Evolution of β-amylase: Patterns of variation and conservation in subfamily sequences in relation to parsimony mechanisms

Abstract

Soybean and sweet potato beta-amylases are structured as alpha/beta barrels and the same kind of folding may account for all known beta-amylases. We provide a comprehensive analysis of both protein and DNA (coding region) sequences of beta-amylases. The aim of the study is to contribute to the knowledge of the evolutionary molecular relationships among all known beta-amylases.
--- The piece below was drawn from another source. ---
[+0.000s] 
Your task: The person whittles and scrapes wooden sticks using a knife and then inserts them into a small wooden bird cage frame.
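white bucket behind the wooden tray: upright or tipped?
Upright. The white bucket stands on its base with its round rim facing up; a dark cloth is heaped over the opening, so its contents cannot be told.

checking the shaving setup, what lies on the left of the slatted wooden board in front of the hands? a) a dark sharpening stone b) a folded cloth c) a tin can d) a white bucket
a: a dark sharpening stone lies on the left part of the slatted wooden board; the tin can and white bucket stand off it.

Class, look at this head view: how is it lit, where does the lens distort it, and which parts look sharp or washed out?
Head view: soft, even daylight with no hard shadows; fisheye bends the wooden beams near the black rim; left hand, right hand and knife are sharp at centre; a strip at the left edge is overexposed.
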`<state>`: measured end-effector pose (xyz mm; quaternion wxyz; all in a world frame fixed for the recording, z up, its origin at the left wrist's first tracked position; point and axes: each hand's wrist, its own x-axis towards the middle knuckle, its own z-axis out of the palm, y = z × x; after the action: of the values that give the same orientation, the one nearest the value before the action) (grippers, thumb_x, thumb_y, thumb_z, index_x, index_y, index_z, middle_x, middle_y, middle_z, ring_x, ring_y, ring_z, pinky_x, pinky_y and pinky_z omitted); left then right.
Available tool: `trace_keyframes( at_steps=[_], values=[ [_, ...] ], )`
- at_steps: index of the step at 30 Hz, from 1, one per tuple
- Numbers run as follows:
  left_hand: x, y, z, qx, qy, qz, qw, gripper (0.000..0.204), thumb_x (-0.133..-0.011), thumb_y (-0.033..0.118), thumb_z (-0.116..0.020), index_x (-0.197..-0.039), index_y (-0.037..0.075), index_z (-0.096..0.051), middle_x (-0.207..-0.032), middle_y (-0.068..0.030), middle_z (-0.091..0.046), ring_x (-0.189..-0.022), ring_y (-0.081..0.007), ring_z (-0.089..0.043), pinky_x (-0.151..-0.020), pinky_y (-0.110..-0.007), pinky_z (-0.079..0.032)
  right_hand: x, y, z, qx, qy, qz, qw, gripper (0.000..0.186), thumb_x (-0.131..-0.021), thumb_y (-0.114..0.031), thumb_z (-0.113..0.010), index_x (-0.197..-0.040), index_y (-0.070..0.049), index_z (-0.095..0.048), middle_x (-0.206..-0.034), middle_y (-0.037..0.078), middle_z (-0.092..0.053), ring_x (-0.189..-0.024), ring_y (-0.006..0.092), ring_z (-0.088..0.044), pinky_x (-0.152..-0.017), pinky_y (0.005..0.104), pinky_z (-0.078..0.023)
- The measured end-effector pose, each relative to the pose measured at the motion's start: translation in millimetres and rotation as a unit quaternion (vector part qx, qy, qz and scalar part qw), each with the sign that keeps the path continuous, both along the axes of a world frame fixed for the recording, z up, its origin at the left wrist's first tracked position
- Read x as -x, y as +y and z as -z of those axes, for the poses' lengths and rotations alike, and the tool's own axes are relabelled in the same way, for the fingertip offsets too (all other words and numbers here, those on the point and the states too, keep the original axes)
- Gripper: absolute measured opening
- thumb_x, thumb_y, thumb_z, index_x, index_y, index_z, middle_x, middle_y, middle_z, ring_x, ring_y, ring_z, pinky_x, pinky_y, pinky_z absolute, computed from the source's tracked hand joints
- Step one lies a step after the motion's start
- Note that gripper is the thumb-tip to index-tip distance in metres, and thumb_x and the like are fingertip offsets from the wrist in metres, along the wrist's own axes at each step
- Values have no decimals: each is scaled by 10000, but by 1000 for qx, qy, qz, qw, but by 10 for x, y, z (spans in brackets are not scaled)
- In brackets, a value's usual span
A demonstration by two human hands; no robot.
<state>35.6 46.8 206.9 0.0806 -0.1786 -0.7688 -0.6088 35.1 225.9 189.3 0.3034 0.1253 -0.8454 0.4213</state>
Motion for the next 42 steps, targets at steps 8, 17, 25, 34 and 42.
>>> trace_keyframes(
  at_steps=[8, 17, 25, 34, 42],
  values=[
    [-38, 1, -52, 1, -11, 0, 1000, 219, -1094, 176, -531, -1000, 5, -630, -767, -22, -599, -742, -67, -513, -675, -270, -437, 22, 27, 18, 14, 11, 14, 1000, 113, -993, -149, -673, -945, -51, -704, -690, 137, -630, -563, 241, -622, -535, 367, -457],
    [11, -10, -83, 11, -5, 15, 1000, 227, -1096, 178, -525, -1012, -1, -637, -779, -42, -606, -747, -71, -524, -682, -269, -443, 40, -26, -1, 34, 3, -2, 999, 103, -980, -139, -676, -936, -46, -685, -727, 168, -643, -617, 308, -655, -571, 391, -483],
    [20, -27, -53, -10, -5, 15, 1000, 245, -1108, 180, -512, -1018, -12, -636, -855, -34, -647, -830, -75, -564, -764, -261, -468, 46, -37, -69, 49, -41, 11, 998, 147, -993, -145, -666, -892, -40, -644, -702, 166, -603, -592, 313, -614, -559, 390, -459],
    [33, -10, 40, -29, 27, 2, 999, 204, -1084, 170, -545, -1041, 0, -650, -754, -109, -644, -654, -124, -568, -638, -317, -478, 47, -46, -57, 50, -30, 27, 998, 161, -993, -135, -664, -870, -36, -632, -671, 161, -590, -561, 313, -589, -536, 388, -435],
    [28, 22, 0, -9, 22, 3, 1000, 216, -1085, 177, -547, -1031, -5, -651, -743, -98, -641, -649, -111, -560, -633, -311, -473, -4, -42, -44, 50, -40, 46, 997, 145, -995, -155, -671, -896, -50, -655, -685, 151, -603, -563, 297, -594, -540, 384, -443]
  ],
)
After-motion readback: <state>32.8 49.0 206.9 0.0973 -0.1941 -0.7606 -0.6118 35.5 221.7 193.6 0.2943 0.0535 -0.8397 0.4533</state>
Our approach combines the identification of the putative eightfold structural core formed by beta-strands with a complete multi-alignment analysis of all known sequences. Comparing putative beta-amylase (alpha/beta)8 cores from plants and microorganisms, two differentiated versions of residues at the packing sites, and a unique set of eight identical residues at the C-terminal catalytical site are observed, indicating early evolutionary divergence and absence of localized three-dimensional evolution, respectively. A new analytical approach has been developed in order to work out conserved motifs for beta-amylases, mostly related with the enzyme activity. This approach appears useful as a new routine to find sets of motifs (each set being known as a fingerprint) in protein families. We demonstrate that the evolutionary mechanism for beta-amylases is a combination of parsimonious divergence at three distinguishable rates in relation to the functional signatures, the barrel scaffold, and alpha-helix-containing loops.